UTF-8 support in a File System

Post by XCHG »

I am starting to write basic drafts for the implementation of my own File System and I am thinking of supporting the UTF-8 encoding format. I have one question though: should all the characters take 2 or 4 bytes of space even if they fall in the range 0x00 to 0x7F or should I detect the type of the character and its character set then allocate enough space for it with accurate bits set for the MSB of the High Order Byte of the range?
On the field with sword and shield amidst the din of dying of men's wails. War is waged and the battle will rage until only the righteous prevails.
User avatar
mathematician
Member
Member
Posts: 437
Joined: Fri Dec 15, 2006 5:26 pm
Location: Church Stretton Uk

Post by mathematician »

As I understand it, ascii characters should be implemented as single byte characters in order to ensure backwards compatability.
jnc100
Member
Member
Posts: 775
Joined: Mon Apr 09, 2007 12:10 pm
Location: London, UK
Contact:

Post by jnc100 »

XCHG wrote:should all the characters take 2 or 4 bytes of space
If all characters took 2 or 4 bytes then it wouldn't be UTF-8. Various different methods of describing a unicode charachter exist. For example, UTF-32 uses 4 bytes for each charachter. UTF-16 uses at least 2 and at most 4, whereas UTF-8 uses at least one and at most 4. Although the definitions have become a bit muddled, generally those starting UTF are able to describe the entire unicode system. This differs somewhat from Microsoft's standard implementation of a wchar which is two bytes, but not extensible like UTF-16 and is therefore only able to represent the 65536 members of the unicode basic multilingual plane (BMP). Linux, on the other hand, uses UTF-8.

When working with disk files, you also need to define whether the data is written in little-endian or big-endian. I believe UTF-8 algorithms do this by making the first character a non-breaking space which can only be expressed in one way.

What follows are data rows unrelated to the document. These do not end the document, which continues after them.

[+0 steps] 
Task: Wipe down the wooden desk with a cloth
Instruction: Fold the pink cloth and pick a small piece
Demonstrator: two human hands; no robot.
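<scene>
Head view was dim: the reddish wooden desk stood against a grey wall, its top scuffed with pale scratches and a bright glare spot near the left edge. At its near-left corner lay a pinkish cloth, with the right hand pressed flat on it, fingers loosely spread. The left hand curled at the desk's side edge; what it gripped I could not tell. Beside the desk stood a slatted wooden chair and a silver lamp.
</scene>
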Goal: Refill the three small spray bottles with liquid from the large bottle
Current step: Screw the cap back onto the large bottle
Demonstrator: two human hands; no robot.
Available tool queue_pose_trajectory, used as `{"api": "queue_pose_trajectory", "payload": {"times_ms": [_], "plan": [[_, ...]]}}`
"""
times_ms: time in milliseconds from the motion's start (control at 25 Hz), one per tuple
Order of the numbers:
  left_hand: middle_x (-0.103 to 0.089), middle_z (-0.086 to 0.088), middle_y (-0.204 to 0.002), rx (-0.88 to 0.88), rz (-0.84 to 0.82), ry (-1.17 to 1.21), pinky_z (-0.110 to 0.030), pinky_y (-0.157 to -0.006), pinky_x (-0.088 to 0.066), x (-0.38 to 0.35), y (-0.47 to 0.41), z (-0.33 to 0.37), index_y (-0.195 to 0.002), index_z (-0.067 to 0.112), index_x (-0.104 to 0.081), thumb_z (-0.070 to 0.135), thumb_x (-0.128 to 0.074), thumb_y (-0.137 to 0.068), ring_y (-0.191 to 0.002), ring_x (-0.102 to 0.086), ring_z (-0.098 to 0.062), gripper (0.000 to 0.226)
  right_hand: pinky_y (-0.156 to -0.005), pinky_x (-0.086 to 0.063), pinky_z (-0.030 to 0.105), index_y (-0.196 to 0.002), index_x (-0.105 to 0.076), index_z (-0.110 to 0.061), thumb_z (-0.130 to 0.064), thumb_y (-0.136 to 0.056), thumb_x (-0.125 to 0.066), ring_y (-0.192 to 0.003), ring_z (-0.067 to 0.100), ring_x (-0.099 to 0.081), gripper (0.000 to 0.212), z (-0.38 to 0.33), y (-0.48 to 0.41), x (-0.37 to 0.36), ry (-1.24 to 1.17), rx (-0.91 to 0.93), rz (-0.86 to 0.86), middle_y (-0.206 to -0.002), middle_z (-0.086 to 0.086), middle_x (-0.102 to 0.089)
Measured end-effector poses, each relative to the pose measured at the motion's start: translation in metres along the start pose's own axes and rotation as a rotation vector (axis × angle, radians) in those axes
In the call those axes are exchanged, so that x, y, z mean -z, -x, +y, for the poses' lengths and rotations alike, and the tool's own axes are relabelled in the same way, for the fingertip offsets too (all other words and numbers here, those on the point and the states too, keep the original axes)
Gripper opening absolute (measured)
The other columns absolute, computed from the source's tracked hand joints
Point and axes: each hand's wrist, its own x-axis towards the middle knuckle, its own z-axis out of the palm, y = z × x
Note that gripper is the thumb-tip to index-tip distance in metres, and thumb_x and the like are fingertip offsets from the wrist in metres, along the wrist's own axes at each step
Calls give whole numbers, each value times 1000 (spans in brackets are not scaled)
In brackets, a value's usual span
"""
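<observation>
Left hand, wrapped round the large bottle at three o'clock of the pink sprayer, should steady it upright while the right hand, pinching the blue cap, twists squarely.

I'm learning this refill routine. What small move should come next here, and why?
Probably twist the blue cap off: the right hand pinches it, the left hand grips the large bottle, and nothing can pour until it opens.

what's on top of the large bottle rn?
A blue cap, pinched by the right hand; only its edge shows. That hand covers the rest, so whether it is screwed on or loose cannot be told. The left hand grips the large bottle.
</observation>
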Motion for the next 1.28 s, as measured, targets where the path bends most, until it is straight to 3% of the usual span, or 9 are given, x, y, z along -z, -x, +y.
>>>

If you're interested in UTF-8, then the encoding algorithm can be found here.

Regards,
John.
urxae
Member
Member
Posts: 149
Joined: Sun Jul 30, 2006 8:16 am
Location: The Netherlands

Post by urxae »

jnc100 wrote:When working with disk files, you also need to define whether the data is written in little-endian or big-endian. I believe UTF-8 algorithms do this by making the first character a non-breaking space which can only be expressed in one way.
Not exactly. If you're using UTF-16 or UTF-32 you need to define whether it's little-endian or big-endian. If you're using UTF-8 it doesn't matter, since UTF-8 encodes to single-byte code units, not to multi-byte code units like UTF-16 and UTF-32.
To be specific, there are 3 commonly used variants of both UTF-16 and UTF-32. There's UTF-16LE, UTF-16BE and UTF-16 with BOM (and similar for UTF-32). The first two are simply fixed little-endian and big-endian, respectively. The latter starts with a BOM, which is the encoding of a NBSP character (0xFFFE, IIRC). This character is encoded differently in little-endian and big-endian and is therefore used as a byte-order mark.
However, for a file system a byte order can simply be defined if using UTF-16/32, or UTF-8 can be used without needing such an order to be specified.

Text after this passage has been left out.